MAN 3 Maluku Tengah menyelenggarakan Workshop Moderasi Beragama dengan tema “Merajut Harmoni Sosial melalui Sinergitas Moderasi Beragama dan Ekoteologi dalam Bingkai Kearifan Lokal” yang berlangsung selama dua hari, yaitu pada 6–7 Juni 2026. Kegiatan ini menghadirkan La Rintinga, S.Pd., M.Sc. sebagai pemateri utama.
Workshop ini dilaksanakan sebagai upaya untuk memperkuat pemahaman warga madrasah tentang pentingnya moderasi beragama, pelestarian lingkungan, serta penguatan nilai-nilai kearifan lokal dalam kehidupan bermasyarakat. Kegiatan tersebut diikuti oleh guru dan tenaga kependidikan MAN 3 Maluku Tengah yang antusias mengikuti seluruh rangkaian materi dan diskusi.
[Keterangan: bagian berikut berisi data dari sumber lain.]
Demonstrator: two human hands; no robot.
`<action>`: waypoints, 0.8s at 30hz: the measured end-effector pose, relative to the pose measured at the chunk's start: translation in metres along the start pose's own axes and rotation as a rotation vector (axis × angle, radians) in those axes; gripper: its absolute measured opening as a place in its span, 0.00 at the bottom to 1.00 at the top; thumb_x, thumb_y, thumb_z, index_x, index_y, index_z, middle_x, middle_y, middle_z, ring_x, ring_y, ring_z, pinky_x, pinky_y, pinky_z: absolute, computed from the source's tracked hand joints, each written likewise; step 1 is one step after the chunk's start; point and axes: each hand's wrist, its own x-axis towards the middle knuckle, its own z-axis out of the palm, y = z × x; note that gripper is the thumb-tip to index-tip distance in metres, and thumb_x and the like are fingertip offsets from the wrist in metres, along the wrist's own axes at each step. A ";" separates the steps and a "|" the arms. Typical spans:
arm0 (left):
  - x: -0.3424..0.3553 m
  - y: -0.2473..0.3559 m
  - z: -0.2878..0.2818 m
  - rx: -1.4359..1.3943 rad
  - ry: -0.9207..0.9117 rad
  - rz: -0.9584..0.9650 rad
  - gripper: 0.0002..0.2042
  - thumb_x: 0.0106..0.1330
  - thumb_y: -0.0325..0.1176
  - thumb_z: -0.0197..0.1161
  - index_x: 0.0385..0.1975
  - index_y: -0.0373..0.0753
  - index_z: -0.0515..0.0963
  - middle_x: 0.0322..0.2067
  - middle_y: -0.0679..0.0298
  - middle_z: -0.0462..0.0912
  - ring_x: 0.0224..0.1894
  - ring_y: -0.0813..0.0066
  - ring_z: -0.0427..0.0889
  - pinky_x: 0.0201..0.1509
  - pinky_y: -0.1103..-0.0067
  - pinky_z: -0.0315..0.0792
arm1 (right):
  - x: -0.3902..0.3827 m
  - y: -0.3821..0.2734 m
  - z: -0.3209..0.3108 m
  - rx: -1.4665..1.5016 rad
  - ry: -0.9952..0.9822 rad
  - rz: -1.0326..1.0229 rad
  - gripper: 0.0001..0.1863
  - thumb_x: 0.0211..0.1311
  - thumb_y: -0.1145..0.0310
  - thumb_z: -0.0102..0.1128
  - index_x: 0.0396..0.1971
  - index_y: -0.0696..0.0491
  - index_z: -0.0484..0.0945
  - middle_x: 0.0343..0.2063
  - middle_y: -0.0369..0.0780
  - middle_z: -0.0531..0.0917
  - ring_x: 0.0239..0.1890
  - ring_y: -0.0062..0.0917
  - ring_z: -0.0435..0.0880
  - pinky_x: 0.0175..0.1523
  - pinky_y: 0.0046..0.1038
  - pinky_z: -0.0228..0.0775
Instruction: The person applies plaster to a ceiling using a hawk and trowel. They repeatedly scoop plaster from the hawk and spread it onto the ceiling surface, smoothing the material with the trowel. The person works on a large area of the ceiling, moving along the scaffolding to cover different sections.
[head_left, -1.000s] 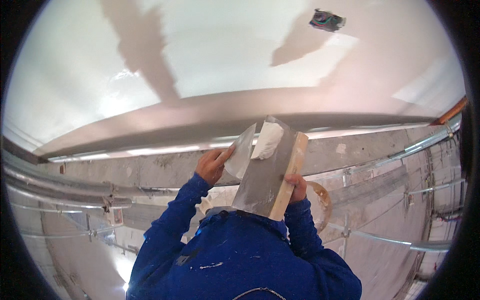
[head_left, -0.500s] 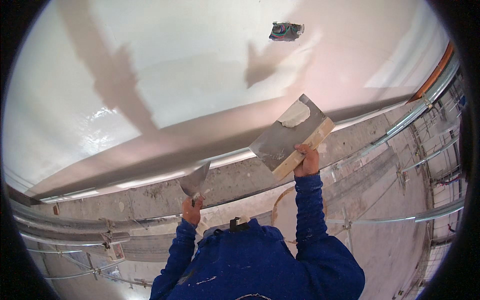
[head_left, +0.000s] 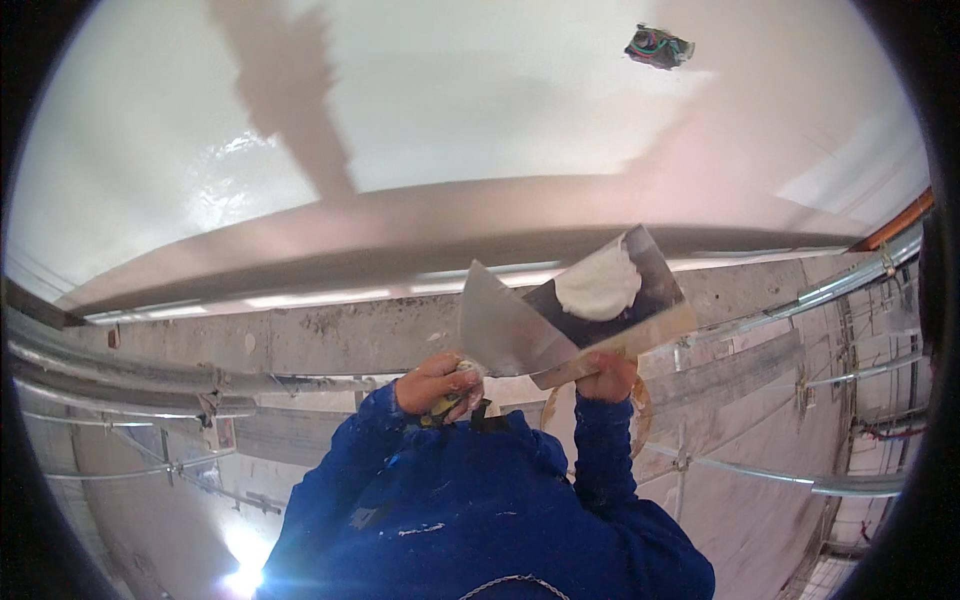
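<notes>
My left hand (head_left: 436, 385) is closed round the handle of a putty knife (head_left: 505, 325) with a wide, flared metal blade. Its blade overlaps the lower left part of a flat steel plastering trowel (head_left: 660, 285); whether the two touch, I cannot tell. A wooden strip runs along one long edge of the trowel, and my right hand (head_left: 607, 378) grips that edge near its lower end. On the dark steel face lies a thick white mound of plaster (head_left: 600, 285). Both tools are held before my chest, apart from the wall.
Ahead stretches a smooth pale wall (head_left: 420, 120) with shadows on it and an electrical box opening (head_left: 658, 47) with loose wires. Along its foot runs a rough grey ledge (head_left: 350, 325). Metal scaffold tubes (head_left: 860, 275) cross on both sides, and a bright lamp (head_left: 243, 580) glares at lower left.
My left hand has brought the putty knife rightward to the trowel. The trowel has come lower and closer to my body, and the plaster on it looks like a larger mound. The view has shifted left.
</notes>
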 end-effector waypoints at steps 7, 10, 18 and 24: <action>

Dalam pemaparannya, La Rintinga menjelaskan bahwa moderasi beragama merupakan kunci dalam menjaga kerukunan dan keharmonisan sosial di tengah keberagaman masyarakat Indonesia. Selain itu, beliau juga menekankan pentingnya konsep ekoteologi, yaitu kesadaran untuk menjaga dan merawat lingkungan sebagai bagian dari tanggung jawab moral dan spiritual manusia. Nilai-nilai tersebut dipadukan dengan kearifan lokal yang telah lama hidup dan berkembang dalam masyarakat Maluku sebagai fondasi dalam membangun kehidupan yang damai dan berkelanjutan.
Selama dua hari pelaksanaan, peserta memperoleh berbagai materi, berdiskusi secara aktif, serta berbagi pengalaman mengenai praktik moderasi beragama dan kepedulian lingkungan yang dapat diterapkan baik di lingkungan madrasah maupun masyarakat. Melalui kegiatan ini, peserta diajak untuk memahami bahwa harmoni sosial dapat terwujud melalui sinergi antara sikap toleran, penghargaan terhadap perbedaan, pelestarian alam, dan penguatan budaya lokal.
Workshop yang berlangsung di MAN 3 Maluku Tengah ini diharapkan mampu meningkatkan kesadaran seluruh warga madrasah untuk menjadi agen moderasi beragama dan pelestarian lingkungan. Dengan demikian, nilai-nilai toleransi, gotong royong, dan kepedulian terhadap alam dapat terus tumbuh serta menjadi bagian dari karakter generasi muda yang berakhlak, inklusif, dan cinta terhadap budaya lokal.